Брудершафт оказался пожилым бритоголовым человеком с тяжелой нижней челюстью. Я поведал ему, как и при каких обстоятельствах три раза за последний месяц разные люди, не сговариваясь, рекомендовали мне обратиться к психиатру.
Доктор внимательно всмотрелся в мое лицо.
— И давно это с вами?
— Что это?
— Вот такая патологическая стыдливость, застенчивость, ненормальная конфузливость?
— Наверное, с детства. Бабушка хотела сделать меня воспитанным, порядочным человеком.
— А вместо этого привила вам комплекс неполноценности. Но я вам помогу. Я пропишу вам таблетки, которые мои благодарные пациенты окрестили «дофонарин», — вам все будет «до фонаря». Вы знаете такое выражение?
— Нет.
— А «до лампочки»?
— Впервые слышу.
— Вы меня удивляете. «До лампочки» — это значит, что вам все будет до Феньки.
— А кто эта Фенька? — спросил я.
Брудершафт почему-то затрясся и ударил кулаком по столу.
— Вы, кажется, надо мною издеваетесь! Смотрите, как бы я не упек вас в стационар.
Наконец он успокоился и выписал мне свои чудо-таблетки.
Уже после третьей таблетки я понял, что такое «до фонаря». Я не хожу, а летаю, я хохочу во все горло. Чудесные идеи бурлят в голове моей, как пузыри на поверхности кипящей воды. И, главное, я тут же эти идеи реализую.
Дождавшись, пока все ушли с работы, я взял со стола коллеги Пончикова казенную пишущую машинку «Эрика» и отволок ее к ближайшему комиссионному. Я «толкнул» машинку прямо у входа в магазин. На следующий день я позвонил жене Вепринского и пригласил ее слетать со мной в Сочи денька на два. Она охотно согласилась.
…Мы расстались на рассвете в гостинице «Магнолия». Мадам Вепринская посапывала на тахте у меня за спиной. Она заснула в полной уверенности, что завтра в шесть вечера мы полетим обратно в Москву. Так я ей сказал. На самом деле вылетел я один и не в шесть вечера, а в шесть утра. У меня не было желания тратиться на второй билет. Но я не сомневался, что умная, интеллигентная женщина найдет выход из любого положения.

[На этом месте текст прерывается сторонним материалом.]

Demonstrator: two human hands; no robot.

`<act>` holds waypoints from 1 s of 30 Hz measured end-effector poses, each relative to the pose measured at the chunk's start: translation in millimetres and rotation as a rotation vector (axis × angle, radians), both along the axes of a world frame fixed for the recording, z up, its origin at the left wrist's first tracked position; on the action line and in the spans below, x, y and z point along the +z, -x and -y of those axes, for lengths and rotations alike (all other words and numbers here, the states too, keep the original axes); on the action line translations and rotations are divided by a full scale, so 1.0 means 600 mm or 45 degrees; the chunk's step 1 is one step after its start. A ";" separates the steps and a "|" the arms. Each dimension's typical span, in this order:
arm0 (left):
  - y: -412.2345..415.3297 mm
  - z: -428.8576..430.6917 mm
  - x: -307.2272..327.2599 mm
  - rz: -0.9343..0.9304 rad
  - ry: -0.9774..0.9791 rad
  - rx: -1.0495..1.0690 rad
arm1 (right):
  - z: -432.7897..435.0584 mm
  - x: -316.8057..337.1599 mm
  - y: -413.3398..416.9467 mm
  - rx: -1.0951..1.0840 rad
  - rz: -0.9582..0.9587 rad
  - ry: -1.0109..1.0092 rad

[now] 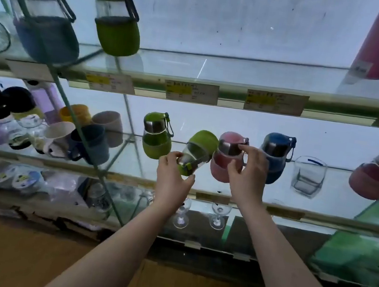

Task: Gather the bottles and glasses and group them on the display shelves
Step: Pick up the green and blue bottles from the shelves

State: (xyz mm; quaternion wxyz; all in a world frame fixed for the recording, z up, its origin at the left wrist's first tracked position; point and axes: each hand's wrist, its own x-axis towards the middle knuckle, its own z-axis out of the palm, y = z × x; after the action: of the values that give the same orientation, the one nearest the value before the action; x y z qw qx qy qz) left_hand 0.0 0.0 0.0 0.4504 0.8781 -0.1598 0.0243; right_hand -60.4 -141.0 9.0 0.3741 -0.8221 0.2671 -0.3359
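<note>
L hand [174,175] curls round the cap end of the tipped green bottle [201,148]. Its long axis runs from the grip toward 1 o'clock, base at the far end. R hand [248,169], at 3 o'clock, pinches the steel collar of the standing pink bottle [226,158], just beside. Likely next: stand the green one by its twin, the upright green bottle [157,136], at 10 o'clock; L hand is nearer. Glass shelf [339,190] looks slick and the gap tight. Blue bottle [276,156] and tumbler [309,173] lie further toward 3.
</note>
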 end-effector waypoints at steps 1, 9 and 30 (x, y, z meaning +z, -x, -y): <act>-0.012 0.002 0.000 0.019 -0.058 -0.017 | 0.004 0.000 -0.010 -0.037 -0.017 0.064; -0.110 0.026 -0.032 -0.026 -0.451 -0.203 | 0.019 0.010 -0.083 -0.164 -0.126 0.154; -0.141 0.017 -0.074 -0.062 -0.292 -0.392 | -0.015 -0.019 -0.096 -0.288 -0.211 0.131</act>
State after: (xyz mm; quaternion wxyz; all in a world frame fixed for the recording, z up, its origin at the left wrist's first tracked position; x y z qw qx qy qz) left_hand 84.7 -10.2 -44.4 0.3497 0.8891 -0.2832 -0.0844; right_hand -2.6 -132.3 -2.3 0.2679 -0.8297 0.3703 -0.3203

И я не ошибся. Она где-то раздобыла денег на билет и прилетела в Москву сутками позже, пыша энергией. Энергии в ней было столько, что она прямо с аэродрома примчалась на такси ко мне на работу и вручную разукрасила левую часть моей физиономии. На глазах у коллеги Пончикова и еще пяти коллег, включая председателя месткома.

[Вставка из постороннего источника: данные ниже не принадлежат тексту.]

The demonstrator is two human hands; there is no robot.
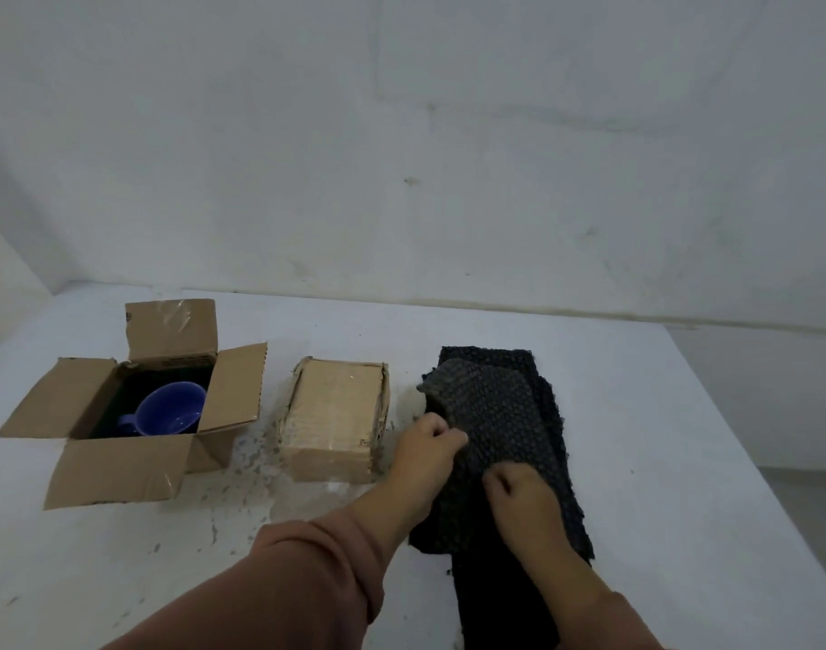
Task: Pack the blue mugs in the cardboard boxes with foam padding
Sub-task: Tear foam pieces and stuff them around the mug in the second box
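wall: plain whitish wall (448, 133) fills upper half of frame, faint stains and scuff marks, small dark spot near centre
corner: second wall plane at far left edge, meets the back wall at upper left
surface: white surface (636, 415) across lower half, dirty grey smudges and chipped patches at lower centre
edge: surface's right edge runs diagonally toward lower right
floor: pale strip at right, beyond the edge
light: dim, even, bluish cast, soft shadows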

Аккурат в обеденный перерыв прискакал ее муж, сам Вепринский, собственной персоной. Я все понял и, действуя строго по евангелию, подставил ему правую часть физиономии. Он ее разукрасил. В присутствии всех едоков служебного буфета, включая буфетчицу Тамару.
Когда я вернулся из буфета в кабинет, там сидел дознаватель из райугрозыска. Он сказал, что, по его мнению, моя судьба тесно переплелась с судьбой машинки «Эрика»…
Эти строки я пишу в камере предварительного заключения.
Я пишу и думаю. Я думаю о том, что таблетки «дофонарина» — штучка рискованная. Мне они определенно противопоказаны. И воообще, наверное, всем нам, в кого с детства вбили то, что моя бабушка называла старомодным словом «порядочность», лучше продолжать жить тихо и правильно.